Exercise: The listing that follows is to be repeated exactly.

Recorded data:
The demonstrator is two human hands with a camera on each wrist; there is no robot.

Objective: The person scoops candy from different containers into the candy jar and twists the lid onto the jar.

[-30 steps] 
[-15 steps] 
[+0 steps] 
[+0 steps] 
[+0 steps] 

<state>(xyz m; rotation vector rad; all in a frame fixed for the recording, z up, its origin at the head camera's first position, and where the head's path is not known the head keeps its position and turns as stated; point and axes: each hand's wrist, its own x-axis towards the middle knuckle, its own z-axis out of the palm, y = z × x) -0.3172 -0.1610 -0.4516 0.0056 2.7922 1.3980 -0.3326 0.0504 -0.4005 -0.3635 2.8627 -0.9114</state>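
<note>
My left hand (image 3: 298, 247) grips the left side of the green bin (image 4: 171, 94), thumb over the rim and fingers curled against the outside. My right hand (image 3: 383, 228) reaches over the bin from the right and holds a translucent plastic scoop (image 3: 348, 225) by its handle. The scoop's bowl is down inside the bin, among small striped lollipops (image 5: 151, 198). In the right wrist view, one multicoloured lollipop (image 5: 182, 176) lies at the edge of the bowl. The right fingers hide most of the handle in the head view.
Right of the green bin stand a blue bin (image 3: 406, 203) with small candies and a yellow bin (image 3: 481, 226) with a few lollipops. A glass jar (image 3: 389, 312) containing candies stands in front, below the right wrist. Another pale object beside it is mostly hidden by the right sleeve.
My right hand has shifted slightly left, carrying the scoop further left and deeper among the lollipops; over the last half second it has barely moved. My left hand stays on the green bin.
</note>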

Answer for this exercise:
The demonstrator is two human hands with a camera on each wrist; there is no robot.

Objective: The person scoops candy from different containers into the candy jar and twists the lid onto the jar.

[-30 steps] 
[-15 steps] 
[+0 steps] 
[+0 steps] 
[+0 steps] 

<state>(xyz m; rotation vector rad; all in a frame fixed for the recording, z up, its origin at the head camera's first position, and where the head's path is not known the head keeps its position and turns as stated; point and axes: each hand's wrist, its own x-axis towards the middle knuckle, its own z-axis out of the palm, y = z × x) -0.3172 -0.1610 -0.4516 0.0056 2.7922 1.3980 -0.3326 0.0504 -0.4005 -0.3635 2.8627 -0.9114</state>
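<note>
My left hand (image 3: 298, 247) grips the left side of the green bin (image 4: 171, 94), thumb over the rim and fingers curled against the outside. My right hand (image 3: 383, 228) reaches over the bin from the right and holds a translucent plastic scoop (image 3: 348, 225) by its handle. The scoop's bowl is down inside the bin, among small striped lollipops (image 5: 151, 198). In the right wrist view, one multicoloured lollipop (image 5: 182, 176) lies at the edge of the bowl. The right fingers hide most of the handle in the head view.
Right of the green bin stand a blue bin (image 3: 406, 203) with small candies and a yellow bin (image 3: 481, 226) with a few lollipops. A glass jar (image 3: 389, 312) containing candies stands in front, below the right wrist. Another pale object beside it is mostly hidden by the right sleeve.
My right hand has shifted slightly left, carrying the scoop further left and deeper among the lollipops; over the last half second it has barely moved. My left hand stays on the green bin.
</note>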

Now the exercise is finished.